First, I continue to research for more data on solutions (My Doc says only Ofev for my particular issue) and trials and drugs and methods that may help. Trials seem to be one disappointment after another in results for “reversals”. Latest hope was Saracatnib but a call to them (Fiber Gen – Sarah) indicated that even those failed. So there are others to look for and follow. I believe there is a great deal of activity in pursuit of scarring reversal and with today’s technology I hope it will come before too long.

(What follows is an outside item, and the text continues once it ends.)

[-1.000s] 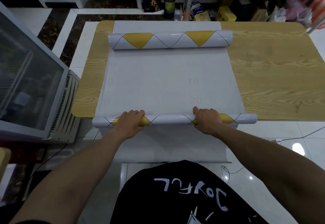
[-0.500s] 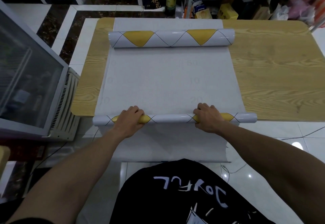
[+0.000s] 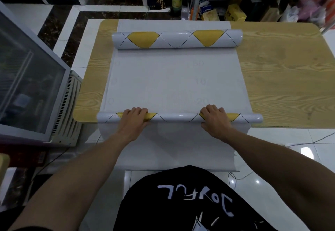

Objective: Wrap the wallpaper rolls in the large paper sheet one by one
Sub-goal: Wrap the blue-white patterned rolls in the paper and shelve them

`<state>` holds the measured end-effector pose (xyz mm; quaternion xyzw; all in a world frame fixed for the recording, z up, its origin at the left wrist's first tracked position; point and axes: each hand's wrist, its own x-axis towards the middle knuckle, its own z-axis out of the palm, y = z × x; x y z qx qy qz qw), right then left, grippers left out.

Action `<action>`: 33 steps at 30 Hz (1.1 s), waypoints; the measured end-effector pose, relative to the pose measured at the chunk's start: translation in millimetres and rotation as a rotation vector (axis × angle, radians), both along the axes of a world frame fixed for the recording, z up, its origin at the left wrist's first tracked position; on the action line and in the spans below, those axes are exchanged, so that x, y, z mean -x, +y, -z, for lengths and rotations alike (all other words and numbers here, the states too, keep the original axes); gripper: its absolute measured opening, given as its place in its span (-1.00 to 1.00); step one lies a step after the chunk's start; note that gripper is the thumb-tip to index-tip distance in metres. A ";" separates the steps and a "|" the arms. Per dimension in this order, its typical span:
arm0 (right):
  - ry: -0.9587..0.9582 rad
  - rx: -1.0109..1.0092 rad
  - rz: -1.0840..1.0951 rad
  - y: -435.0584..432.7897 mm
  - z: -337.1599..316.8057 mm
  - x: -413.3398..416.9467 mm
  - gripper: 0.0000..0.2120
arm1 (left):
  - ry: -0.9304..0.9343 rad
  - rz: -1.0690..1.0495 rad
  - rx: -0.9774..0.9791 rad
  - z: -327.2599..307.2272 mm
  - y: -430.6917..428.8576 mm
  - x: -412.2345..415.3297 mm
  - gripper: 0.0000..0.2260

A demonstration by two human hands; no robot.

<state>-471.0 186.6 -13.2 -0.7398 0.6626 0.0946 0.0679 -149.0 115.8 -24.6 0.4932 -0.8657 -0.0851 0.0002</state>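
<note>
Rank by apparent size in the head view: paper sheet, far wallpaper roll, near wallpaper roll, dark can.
Paper sheet;
then far wallpaper roll and near wallpaper roll, too alike to rank given nearness;
dark can smallest.

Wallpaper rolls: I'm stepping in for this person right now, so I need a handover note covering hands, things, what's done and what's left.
Left hand and right hand: both grip the near roll, fingers curled over its top.
Near roll: lies across the paper sheet at the table's near edge, pattern bare; the sheet's end hangs off towards the person.
Far roll: lies on the sheet's far end, untouched.
Done: neither roll looks wrapped.
Left: wrap the near roll in the sheet, then the far one.
</note>
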 end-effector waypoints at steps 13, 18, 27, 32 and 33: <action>-0.056 -0.079 0.084 -7.5 7.1 -0.4 -0.66 | -0.091 0.003 -0.022 5.9 -3.9 3.9 -0.59; -0.130 -0.086 0.113 -11.8 7.8 4.8 -0.58 | -0.108 0.016 -0.018 8.3 -11.2 4.2 -0.68; -0.224 -0.179 0.074 -24.0 -8.4 12.9 -0.57 | -0.102 -0.009 -0.044 7.7 -7.9 2.3 -0.54; -0.222 -0.191 0.067 -24.1 -4.2 13.1 -0.59 | -0.091 -0.031 -0.029 7.8 -4.3 6.6 -0.62; -0.219 -0.196 0.069 -25.5 -3.8 13.4 -0.58 | -0.089 -0.034 -0.019 7.4 -3.9 7.5 -0.63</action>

Meantime I bought a senior walker Rollator which makes my mobility much easier since I set my Inogen G5 (8#s and too heavy for my shoulders) in its small wheeled unit on top of the seat which makes moving around much, much easier and lets me carry things as well. I also wound up purchasing a number of the very expensive Inogen 16 cell batteries for backup and always have one on the charger and one more in the unit running and several in reserve. As I type this I sit at my desk with Rollator and G5 unit next to me and also plugged into the fast charge unit at my desk which can bring a charge up faster than the separate charger they sell you on line, so any time I leave my desk I just unplug and usually have a full battery good for about 3 hours on the L5 setting I now use. I have another unit in the bedroom called Inogen At-Home, 120volt plug-in not portable that I use when going to bed. It gives continuous flow O2 at my up to L5 setting. The setting is not so important to me as is the fact that I wear a recording oxy watch device that shows I can maintain 92-98 Saturation at sleep.
I can drive if need be or usually wife drives and I leave my Rollator in garage and simply pick up portable with two wheels and sit it next to me in car and then use in store if I have enough energy when I get there. My reserve oxygen level is quite low (about 25%) and even with my portable I have to be careful since I run out of walking and breathing stamina very quickly even on the concentrator. However, last weekend I found it wasn’t too bad to try going to dinner with family and setting O2 concentrator next to table. People are pretty understanding and helpful in this respect.
A tip for anyone using the Inogen products is they have a very flat turn on/off button and its very hard to press, so I found some small 1/4″ round felt type stick-on buttons (for cabinet and doors )at Lowes and put one on the on/off buttons and it makes it 100% easier to turn on and off.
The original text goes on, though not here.